Tarun
Khanna, professor at Harvard Business
School, in his interesting
but provocative book—Billions of Entrepreneurs: How China and India
are Reshaping Their Future and Yours—while exploring
the economic facets of change that the reforms have brought in, both in China
and India, raised a couple of
well-meaning and pertinent questions.
First
question first: “Why can China build cities overnight while Indians have
trouble building roads?” This question catches us naked. Indeed it is haunting us
right from the day we started governing ourselves, way back in 1947 after
dislodging the queen. The ongoing reforms have only accentuated the need for
‘good governance’ and ‘good government’, particularly, in the context of our
known lack of respect for “discipline” and “accountability” in public life.
Ironically, even the government could not command discipline and accountability
from its citizens. “When societies first come to birth, it is the leader who
produces the institutions”, observed French philosopher, Montesquieu, “later it
is the institutions which produce the leaders.” While it remained anybody’s
guess whether such a phenomenon is happening in our country or not, one thing
appears certain: we have today come to such a pass where even a lone voice—whether
sane or insane—could stall things from happening.
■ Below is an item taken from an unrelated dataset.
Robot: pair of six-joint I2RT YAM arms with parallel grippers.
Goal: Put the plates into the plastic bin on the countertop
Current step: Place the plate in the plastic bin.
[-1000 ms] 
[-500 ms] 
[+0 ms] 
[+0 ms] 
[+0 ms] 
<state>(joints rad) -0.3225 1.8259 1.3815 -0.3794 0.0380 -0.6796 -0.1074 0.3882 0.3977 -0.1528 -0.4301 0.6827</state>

And many feel that the less
said about the leadership that we have had during the last decade, the better.
The irony is we had an excellent gentleman—a gentleman who had his Ph.D. in
Economics from University of Oxford and then worked as Chief Economic Advisor, Ministry of Finance, India during
1972-76; Secretary, Ministry of Finance (Department of Economic Affairs),
Government of India during 1976-1980; Governor, Reserve Bank of India during 1982-85; Deputy Chairman,
Planning Commission during 1985-1987; Secretary-General and Commissioner, South
Commission, Geneva 1987-10th Nov. 1990 and crowning it functioned as
Union Finance Minister during
1991-1996 garnering all the laurels for placing India on a new trajectory of
growth by launching economic reforms that nudged India towards market economy —as
our Prime Minister for almost a decade. But many had accused him of functioning
with “two souls, two thoughts, two un-reconciled strivings” and in the process said
to have lost his moorings somewhere in the journey, as a result of which the
boat drifted on its own. And the result is: the nation lost its course. Governance and discipline in public life have become the worst victims. And in such a democracy/governance, projects, obviously, get executed at their own pace.
Khanna’s
second question is: “Why does China prohibit free elections while Indians, in
free and fair elections, vote in officials with criminal records?” Perhaps,
this is a question few Indians are interested in asking themselves, for the
later part of the question is sure to toss them out of their smug complacency.
But history will not fear to take a dig at it. India, for most of its history,
was under the rule of invaders. And majority of them ruled the country,
particularly during the medieval period, much like extortionists. They tramped
over the individual’s rights. Yet, the elite of the country cast a Nelson’s eye—
they didn’t raise their voice against the extortionists so long as the rulers did
not disturb their elite pursuits. Unlike
in China where elite led by people like Confucius worked for “making things
right” in the society—intelligentsia
took upon itself the responsibility of demanding compliance from the
emperor with the nine cardinal
directions: “cultivating his personal conduct, honoring worthy men, … showing
himself as father to the common people…”—we have had nothing of that kind to
take as an example from our history where intelligentsia having either taken up
the cause of the common man with the kings or raising voice against the
misdeeds of the rulers, except for Chanakya and Gandhi. Thus the ordinary man
in the society suffered the evildoings of the invader-rulers silently. As a
result, over the centuries, the nation as a whole perhaps lost its nerve to raise
voice against the evildoers. That is, of course, a history. But history repeats itself. So, be it
in elections, or in public life, we only witness Nelson’s eye and muted voice. It may not be exaggeration to say
that raising a voice against the wrongdoers is not our national character—in
our mai bap culture we have lost it
once for all. So, the powerful can always walk away with their wrongs royally.
Khanna’s
third question, which incidentally tells us more about the underlying reasons
for China’s success in attracting mind-boggling sums of FDI year after year
with which it transformed itself into a global manufacturing hub, is: “Why do
the Chinese like their brethren overseas, while Indians apparently do
not?” This question, once again brings
out our failure in wooing the Indian diaspora to invest in India starkly by
juxtaposing it along the success of China’s visionary leadership in attracting
80% of its FDI from their overseas residents, that too, in the early years of
its reforms when no one knew anything about it for jostling investment ideas. Besides
our leadership failure, the very psyche of the Indians—who are known to live in
isolation, lead a lone path, live for themselves—perhaps, offered no chance for
them to realize: “love sought is good, but given unsought is better”.